The founders of America understood that unless property was protected by law, it would quickly fall prey to a majority vote. On the other hand, unless the majority were protected against the wealthy predatorial plunderers, a plutocracy would form, milking the many to fatten the few. Lecky elaborates on the Constitutional protections against unjust income taxes, sadly no longer true today:

These things, however, would not be acquiesced in if it were not that an admirable written Constitution, enforced by a powerful and vigilant Supreme Court, had restricted to small limits the possibilities of misgovernment. All the rights that men value the most are placed beyond the reach of a tyrannical majority. Congress is debarred by the Constitution from making any law prohibiting the free exercise of religion, or abridging the freedom of speech and of the press, or the right of assembly, or the right of petition. No person can be deprived of life, liberty, or property without due process of law. All the main articles of what British statesmen would regard as necessary liberties are guaranteed, and property is so fenced round by constitutional provisions that confiscatory legislation becomes almost impossible. No private property can be taken for public use without just compensation, and the Federal Constitution contains an invaluable provision forbidding any State to pass any law impairing the obligation of contracts. The danger of partial or highly graduated taxation voted by the many and falling on the few has been, in a great measure, guarded against by the clauses in the Constitution providing that representatives and direct taxes shall be apportioned among the States according to their population ; that no capitation or other direct tax shall belaid unless in proportion to the census, and that all duties, imposts, and excises shall be uniform throughout the United States.
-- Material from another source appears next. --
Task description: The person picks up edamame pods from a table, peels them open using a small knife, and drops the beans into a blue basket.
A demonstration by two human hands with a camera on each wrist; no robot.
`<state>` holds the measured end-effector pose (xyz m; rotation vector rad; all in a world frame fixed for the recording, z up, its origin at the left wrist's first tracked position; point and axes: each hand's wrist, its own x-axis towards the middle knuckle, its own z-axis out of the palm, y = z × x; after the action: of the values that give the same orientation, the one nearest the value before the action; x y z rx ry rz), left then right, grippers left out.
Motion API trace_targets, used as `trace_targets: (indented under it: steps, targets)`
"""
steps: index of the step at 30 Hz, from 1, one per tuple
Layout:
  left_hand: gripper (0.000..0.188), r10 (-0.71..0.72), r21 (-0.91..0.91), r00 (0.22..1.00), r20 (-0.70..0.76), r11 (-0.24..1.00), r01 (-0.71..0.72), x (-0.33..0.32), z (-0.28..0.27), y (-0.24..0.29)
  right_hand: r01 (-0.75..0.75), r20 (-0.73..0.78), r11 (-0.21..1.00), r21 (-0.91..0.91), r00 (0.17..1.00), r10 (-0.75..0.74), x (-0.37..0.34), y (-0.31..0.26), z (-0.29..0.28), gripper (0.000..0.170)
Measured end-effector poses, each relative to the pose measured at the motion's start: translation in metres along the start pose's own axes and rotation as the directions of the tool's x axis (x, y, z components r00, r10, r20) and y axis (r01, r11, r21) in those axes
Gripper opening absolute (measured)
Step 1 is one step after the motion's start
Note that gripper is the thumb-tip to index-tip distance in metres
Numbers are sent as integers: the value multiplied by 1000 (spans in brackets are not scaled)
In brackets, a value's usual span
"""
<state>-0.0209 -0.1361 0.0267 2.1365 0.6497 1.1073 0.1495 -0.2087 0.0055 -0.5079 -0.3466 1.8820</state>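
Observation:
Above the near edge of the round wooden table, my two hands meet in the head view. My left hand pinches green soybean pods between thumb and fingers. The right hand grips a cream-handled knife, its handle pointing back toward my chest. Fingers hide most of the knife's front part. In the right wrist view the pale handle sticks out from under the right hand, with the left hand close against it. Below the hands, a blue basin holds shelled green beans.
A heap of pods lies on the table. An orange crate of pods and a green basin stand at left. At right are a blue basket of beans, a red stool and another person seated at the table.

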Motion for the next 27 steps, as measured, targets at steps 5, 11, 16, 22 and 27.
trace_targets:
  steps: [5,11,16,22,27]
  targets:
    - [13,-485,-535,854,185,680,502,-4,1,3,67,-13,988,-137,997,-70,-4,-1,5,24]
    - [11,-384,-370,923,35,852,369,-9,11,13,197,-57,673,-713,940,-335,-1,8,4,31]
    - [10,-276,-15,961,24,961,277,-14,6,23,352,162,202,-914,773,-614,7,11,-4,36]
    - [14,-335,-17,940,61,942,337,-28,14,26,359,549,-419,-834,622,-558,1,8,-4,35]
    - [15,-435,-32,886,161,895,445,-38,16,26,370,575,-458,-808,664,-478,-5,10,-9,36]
The judgment of the Supreme Court condemning the income-tax in 1894 brought into clear relief the full force and meaning of these provisions. Neither Congress nor the State legislatures can pass any Hill of attainder or any ex post facto law punishing acts which were not punishable when they were committed.
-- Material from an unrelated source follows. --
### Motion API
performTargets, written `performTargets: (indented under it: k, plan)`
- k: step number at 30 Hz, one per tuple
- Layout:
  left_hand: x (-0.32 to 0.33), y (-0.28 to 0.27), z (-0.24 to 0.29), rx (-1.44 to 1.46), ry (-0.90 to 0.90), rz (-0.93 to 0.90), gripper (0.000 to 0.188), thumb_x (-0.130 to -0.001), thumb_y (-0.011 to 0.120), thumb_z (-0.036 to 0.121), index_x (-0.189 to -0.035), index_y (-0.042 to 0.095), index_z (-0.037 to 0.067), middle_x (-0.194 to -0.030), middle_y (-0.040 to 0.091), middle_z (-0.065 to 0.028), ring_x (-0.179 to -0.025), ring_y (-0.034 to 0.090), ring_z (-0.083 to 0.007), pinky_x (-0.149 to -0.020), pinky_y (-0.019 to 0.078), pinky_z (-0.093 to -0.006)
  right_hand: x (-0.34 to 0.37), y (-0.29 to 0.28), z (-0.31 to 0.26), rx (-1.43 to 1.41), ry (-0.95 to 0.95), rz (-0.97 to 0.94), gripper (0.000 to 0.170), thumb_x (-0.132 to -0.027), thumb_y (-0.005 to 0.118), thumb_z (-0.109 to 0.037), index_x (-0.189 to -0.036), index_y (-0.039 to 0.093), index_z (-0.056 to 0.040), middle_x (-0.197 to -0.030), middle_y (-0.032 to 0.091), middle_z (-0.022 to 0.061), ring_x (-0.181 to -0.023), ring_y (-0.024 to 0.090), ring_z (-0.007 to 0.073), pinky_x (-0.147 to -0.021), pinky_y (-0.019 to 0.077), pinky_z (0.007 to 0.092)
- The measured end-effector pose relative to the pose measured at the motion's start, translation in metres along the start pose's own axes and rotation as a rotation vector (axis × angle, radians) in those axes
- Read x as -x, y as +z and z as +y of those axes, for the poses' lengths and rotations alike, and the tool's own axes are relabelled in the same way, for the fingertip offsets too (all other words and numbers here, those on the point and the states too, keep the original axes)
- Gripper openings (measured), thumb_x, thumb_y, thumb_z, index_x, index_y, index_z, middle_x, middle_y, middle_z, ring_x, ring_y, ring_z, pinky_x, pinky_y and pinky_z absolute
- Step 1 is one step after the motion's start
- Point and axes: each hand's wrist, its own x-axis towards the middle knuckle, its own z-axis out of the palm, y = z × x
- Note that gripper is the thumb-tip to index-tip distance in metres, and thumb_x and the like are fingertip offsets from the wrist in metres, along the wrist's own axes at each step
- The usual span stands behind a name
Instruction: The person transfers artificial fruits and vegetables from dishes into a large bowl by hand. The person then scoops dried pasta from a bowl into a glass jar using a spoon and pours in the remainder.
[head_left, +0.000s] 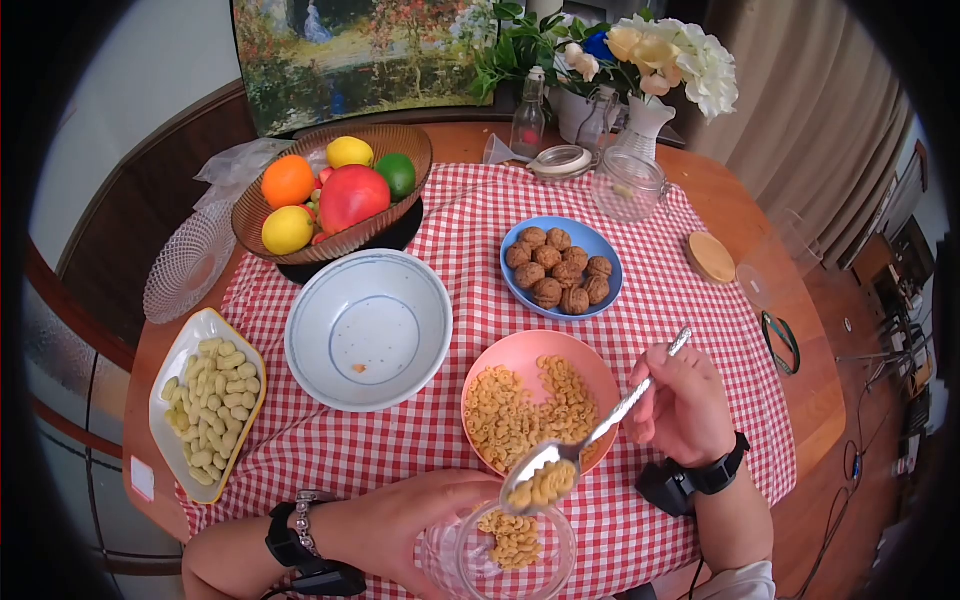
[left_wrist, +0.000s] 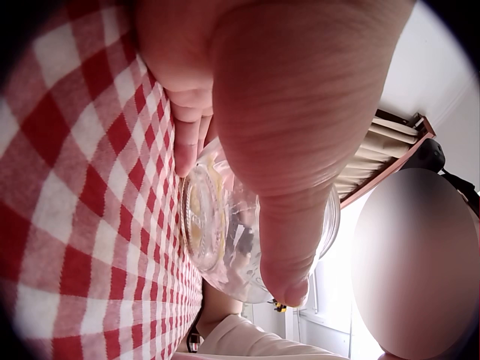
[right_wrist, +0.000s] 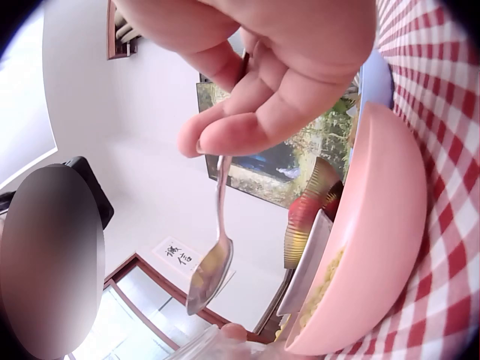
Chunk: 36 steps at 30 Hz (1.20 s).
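Observation:
My right hand grips a metal spoon by its patterned handle. Curled macaroni lies in the spoon's bowl, just above a clear glass jar. That jar sits low on the cloth with some macaroni inside, and my left hand holds it, thumb on one side and fingers on the other. Right beyond the spoon stands a pink bowl of macaroni, part of its base bare.
Left of the pink bowl is a large white bowl with a small crumb. Peanuts fill a dish at far left. A blue plate holds walnuts; behind are a fruit bowl, another glass jar and a wooden lid.

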Motion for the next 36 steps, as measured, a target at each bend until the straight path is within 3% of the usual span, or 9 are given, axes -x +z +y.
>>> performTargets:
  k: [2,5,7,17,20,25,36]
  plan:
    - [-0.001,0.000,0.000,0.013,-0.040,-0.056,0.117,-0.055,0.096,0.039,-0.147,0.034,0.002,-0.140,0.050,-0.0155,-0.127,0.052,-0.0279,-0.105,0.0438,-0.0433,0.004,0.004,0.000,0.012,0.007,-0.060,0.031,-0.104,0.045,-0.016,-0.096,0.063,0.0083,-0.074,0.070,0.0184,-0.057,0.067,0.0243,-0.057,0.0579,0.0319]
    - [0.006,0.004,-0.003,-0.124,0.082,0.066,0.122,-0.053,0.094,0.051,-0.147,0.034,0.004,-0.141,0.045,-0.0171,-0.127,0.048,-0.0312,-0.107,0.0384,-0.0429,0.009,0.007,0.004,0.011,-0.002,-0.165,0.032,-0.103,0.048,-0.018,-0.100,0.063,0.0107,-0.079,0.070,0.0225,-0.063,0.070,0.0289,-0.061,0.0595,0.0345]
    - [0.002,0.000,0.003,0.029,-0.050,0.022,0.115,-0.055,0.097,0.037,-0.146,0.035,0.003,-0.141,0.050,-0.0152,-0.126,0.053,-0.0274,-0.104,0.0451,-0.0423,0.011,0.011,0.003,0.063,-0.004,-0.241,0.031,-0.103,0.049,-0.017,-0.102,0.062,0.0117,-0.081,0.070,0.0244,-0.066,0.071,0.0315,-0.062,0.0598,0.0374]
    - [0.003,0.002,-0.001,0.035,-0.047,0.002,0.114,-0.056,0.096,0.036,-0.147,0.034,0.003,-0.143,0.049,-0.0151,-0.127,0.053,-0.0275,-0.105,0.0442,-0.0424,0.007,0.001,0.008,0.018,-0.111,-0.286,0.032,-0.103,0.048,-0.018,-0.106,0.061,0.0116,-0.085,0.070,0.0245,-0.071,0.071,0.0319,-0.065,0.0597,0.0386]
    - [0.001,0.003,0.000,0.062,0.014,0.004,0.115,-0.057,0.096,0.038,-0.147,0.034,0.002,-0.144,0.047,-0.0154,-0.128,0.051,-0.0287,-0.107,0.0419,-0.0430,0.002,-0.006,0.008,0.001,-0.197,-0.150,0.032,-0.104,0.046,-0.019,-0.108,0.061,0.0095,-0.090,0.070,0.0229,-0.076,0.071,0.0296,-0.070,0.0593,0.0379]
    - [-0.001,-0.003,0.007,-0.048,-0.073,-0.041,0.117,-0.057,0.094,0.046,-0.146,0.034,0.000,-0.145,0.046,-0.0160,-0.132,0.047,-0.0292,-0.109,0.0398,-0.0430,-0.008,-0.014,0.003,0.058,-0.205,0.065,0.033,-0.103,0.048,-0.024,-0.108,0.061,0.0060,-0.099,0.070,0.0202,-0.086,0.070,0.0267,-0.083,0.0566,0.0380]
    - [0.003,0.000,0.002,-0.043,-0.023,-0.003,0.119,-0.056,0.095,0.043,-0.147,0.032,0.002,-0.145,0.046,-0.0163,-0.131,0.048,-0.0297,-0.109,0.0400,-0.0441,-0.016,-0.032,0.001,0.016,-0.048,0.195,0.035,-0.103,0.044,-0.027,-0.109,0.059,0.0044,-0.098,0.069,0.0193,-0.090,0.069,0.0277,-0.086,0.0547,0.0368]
What happened to our once great land? In my opinion, the root causes boil down to a lack of moral character. Both the rich, middle, and poor seem more interested in getting the most benefits from the government with the least amount of effort, instead of fixing the systematic causes of destruction inherent in America’s full-fledged despotic democracy. Unless the American citizens resolve to change on the inside, nothing will change on the outside. This is why I wrote RESOLVED: 13 Resolutions For LIFE, because without character-based internal change, there is little that can be done to arrest the decline of our once great republic into a dismal democracy. America can be transformed, but only when its citizens transform themselves by the renewing of their minds. Lecky shared on the true end of all governments:

The Constitution of Alabama expresses admirably the best spirit of American statesmanship when it states that ‘ the sole and only legitimate end of government is to protect the citizen in the enjoyment of life, liberty and property, and when the Government assumes other functions, it is usurpation and oppression.’

Let’s do our part on bringing American government back to its true purpose and salvage the American Dream for the next generation.